(Task prompt):
Of all the entries below, retype only the lines from the one with "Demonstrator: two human" through the one with "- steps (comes", exactly as they appear.

(Record excerpts):
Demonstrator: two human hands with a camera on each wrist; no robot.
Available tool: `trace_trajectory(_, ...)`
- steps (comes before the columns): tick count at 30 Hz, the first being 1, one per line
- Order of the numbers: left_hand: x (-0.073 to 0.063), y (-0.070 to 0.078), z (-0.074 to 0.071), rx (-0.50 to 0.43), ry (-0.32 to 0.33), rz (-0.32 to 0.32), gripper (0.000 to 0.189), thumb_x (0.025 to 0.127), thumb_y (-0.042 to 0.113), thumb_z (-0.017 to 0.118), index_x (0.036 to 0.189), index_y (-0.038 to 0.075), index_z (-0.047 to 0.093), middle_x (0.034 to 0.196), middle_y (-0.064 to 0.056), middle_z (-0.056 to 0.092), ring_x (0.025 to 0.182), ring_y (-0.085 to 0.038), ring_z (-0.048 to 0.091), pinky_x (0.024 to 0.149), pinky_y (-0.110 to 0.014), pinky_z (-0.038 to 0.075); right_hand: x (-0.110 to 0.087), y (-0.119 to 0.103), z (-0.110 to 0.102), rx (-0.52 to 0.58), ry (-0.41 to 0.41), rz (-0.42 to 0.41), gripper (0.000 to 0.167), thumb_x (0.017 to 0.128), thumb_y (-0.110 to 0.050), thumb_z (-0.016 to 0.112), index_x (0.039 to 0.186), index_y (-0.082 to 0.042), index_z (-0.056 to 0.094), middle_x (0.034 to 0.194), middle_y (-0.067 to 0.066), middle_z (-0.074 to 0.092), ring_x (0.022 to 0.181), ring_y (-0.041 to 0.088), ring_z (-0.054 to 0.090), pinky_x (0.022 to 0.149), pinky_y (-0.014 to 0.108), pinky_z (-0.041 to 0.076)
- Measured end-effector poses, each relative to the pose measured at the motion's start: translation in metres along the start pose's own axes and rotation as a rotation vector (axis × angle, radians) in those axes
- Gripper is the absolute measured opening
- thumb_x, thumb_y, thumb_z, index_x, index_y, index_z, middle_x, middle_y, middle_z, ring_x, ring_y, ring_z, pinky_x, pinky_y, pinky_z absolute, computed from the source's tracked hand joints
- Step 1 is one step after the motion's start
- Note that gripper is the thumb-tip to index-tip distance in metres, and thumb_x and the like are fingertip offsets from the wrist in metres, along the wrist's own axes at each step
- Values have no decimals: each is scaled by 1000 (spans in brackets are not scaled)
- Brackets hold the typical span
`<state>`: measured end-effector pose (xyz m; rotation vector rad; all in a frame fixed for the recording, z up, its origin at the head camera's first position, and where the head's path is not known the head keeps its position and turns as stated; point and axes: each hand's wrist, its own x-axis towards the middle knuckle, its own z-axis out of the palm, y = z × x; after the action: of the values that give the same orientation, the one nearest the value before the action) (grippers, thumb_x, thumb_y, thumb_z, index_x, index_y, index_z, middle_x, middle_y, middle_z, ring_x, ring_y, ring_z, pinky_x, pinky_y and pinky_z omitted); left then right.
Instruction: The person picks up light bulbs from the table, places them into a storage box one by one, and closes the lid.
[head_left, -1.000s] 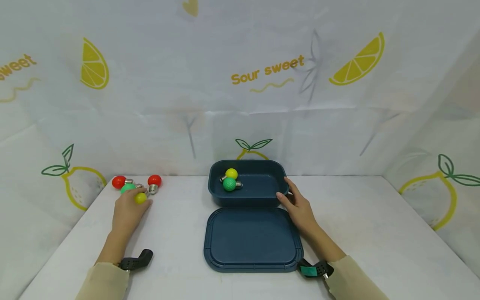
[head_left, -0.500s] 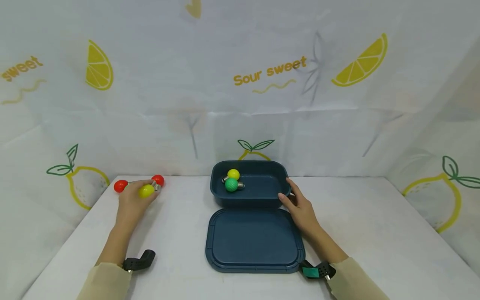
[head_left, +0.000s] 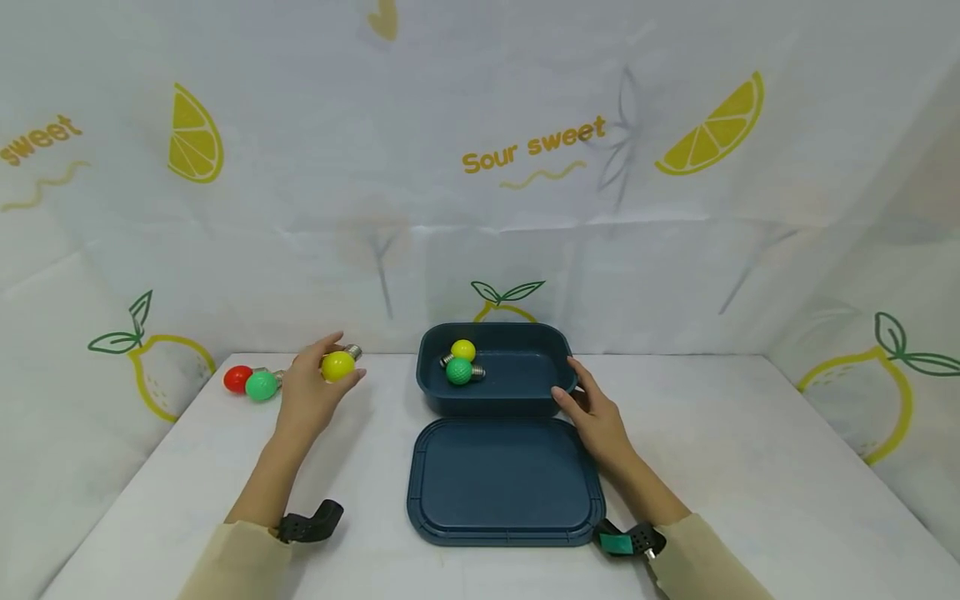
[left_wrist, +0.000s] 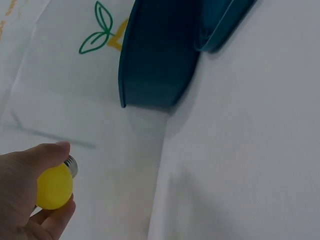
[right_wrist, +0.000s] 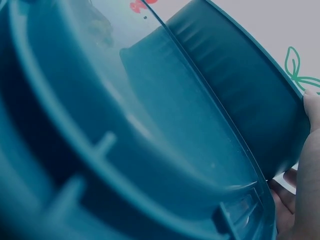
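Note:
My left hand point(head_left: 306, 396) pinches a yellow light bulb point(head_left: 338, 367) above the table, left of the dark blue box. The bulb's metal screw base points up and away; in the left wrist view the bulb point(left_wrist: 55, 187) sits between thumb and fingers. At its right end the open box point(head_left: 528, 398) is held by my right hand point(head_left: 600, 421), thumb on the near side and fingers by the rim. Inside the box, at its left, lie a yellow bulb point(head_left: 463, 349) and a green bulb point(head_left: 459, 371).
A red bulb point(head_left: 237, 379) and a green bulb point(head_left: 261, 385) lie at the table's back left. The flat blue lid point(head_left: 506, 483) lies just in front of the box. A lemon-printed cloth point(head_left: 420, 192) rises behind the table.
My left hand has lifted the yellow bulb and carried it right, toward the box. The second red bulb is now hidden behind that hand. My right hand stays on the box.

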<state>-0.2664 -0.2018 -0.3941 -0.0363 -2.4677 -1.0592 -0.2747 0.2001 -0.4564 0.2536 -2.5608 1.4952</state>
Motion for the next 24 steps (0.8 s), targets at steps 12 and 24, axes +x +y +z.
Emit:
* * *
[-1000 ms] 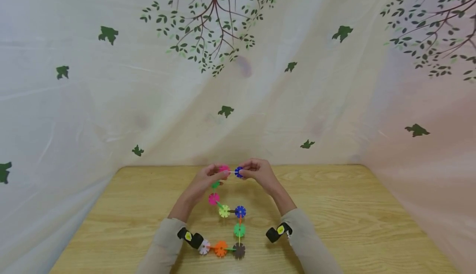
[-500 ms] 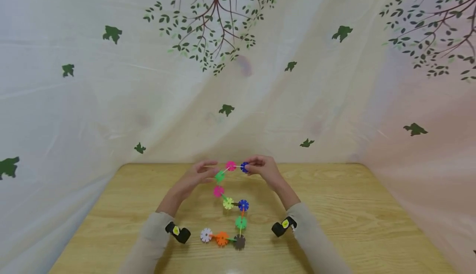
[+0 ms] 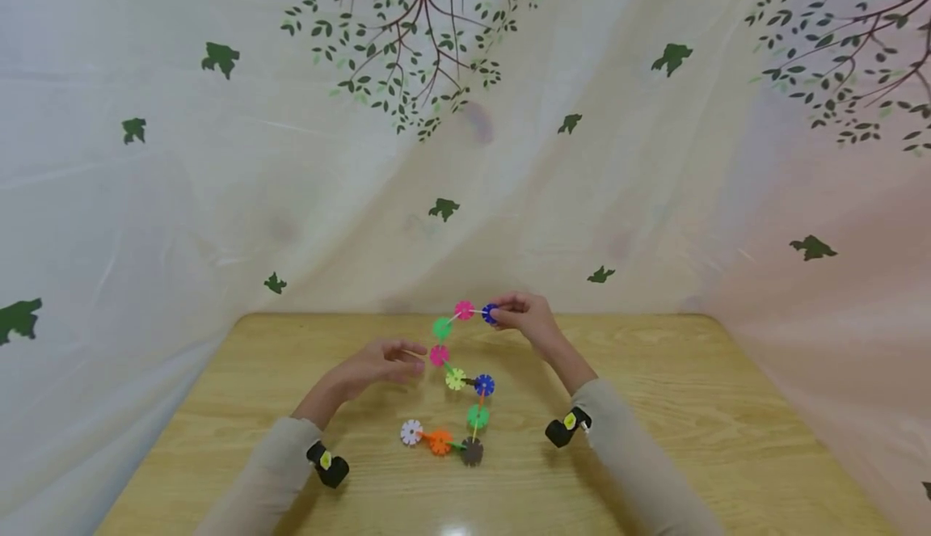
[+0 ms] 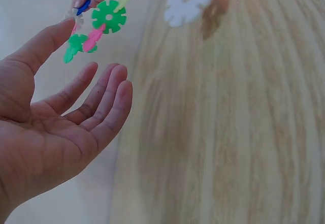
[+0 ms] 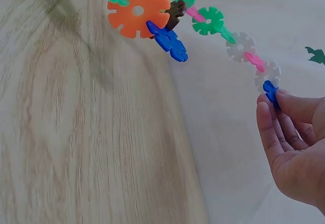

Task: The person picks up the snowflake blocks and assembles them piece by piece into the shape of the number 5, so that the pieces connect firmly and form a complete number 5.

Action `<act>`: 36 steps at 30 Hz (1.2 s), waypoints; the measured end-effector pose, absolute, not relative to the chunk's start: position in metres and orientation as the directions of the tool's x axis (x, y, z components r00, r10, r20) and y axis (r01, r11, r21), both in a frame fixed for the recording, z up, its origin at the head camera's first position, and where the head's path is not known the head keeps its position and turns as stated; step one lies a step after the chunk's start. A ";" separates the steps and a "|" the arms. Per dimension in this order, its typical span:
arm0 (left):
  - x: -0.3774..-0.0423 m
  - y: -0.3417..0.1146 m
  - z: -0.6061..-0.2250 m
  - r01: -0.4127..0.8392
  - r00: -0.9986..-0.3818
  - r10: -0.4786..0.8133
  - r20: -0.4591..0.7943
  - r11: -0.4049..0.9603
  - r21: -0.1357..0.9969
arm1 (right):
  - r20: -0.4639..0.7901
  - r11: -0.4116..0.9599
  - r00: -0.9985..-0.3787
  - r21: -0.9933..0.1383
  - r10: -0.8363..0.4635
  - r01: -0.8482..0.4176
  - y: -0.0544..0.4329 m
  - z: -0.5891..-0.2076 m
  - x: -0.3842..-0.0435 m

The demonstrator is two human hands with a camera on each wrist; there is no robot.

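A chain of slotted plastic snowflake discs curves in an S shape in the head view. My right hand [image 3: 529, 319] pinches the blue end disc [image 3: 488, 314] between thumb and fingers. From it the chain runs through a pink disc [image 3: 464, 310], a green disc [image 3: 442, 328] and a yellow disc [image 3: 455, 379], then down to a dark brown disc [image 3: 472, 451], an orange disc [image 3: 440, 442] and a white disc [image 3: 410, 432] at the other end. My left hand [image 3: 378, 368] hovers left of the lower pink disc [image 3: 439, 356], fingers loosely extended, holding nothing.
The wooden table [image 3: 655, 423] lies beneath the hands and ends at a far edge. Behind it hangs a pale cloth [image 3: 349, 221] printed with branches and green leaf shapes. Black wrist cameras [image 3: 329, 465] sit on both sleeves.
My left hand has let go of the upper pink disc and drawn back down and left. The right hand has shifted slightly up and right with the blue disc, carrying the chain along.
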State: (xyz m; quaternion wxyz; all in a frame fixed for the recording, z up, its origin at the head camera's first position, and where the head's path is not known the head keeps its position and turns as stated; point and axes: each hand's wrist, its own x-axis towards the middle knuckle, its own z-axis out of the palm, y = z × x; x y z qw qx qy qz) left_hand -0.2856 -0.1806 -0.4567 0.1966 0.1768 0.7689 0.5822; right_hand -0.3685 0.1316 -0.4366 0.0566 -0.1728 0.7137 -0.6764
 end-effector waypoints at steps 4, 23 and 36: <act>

(Result of this task):
Demonstrator: two human hands with a camera on each wrist; no robot.
Available tool: `trace_trajectory(_, ...)`
- steps (comes before the columns): tick count at 30 Hz, the first being 1, one per line

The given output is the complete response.